## THE TASK
Go through the listing below and show each line that has the word "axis".

Top of RAW DATA

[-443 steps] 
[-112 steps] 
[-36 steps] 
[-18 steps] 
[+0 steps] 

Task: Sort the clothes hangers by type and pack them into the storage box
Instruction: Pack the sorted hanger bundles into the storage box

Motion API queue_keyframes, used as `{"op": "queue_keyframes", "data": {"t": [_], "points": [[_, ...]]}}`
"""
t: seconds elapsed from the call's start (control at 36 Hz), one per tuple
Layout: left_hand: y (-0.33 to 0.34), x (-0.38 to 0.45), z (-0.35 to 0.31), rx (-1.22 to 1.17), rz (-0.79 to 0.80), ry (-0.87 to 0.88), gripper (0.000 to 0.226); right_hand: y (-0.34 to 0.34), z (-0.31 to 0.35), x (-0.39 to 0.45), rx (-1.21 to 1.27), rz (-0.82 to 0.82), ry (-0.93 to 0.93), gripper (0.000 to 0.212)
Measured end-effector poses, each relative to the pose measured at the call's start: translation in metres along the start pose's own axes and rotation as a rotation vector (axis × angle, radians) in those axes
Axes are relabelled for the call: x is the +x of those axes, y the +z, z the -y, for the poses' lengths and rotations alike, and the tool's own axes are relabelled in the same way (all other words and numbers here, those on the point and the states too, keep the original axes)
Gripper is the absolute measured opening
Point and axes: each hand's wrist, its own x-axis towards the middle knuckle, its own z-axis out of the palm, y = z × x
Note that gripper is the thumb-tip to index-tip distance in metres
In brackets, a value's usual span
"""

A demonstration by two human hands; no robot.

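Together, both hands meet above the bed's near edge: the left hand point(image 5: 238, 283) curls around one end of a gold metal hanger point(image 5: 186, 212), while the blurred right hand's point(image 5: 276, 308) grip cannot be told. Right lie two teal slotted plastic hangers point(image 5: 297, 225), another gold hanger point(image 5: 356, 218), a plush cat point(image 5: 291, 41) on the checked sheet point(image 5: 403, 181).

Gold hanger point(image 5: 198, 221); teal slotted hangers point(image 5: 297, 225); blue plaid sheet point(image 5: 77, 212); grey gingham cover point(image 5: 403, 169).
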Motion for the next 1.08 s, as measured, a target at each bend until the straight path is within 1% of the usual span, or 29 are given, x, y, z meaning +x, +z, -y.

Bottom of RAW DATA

## EXERCISE RESULT
Measured end-effector poses, each relative to the pose measured at the call's start: translation in metres along the start pose's own axes and rotation as a rotation vector (axis × angle, radians) in those axes
Point and axes: each hand's wrist, its own x-axis towards the middle knuckle, its own z-axis out of the palm, y = z × x

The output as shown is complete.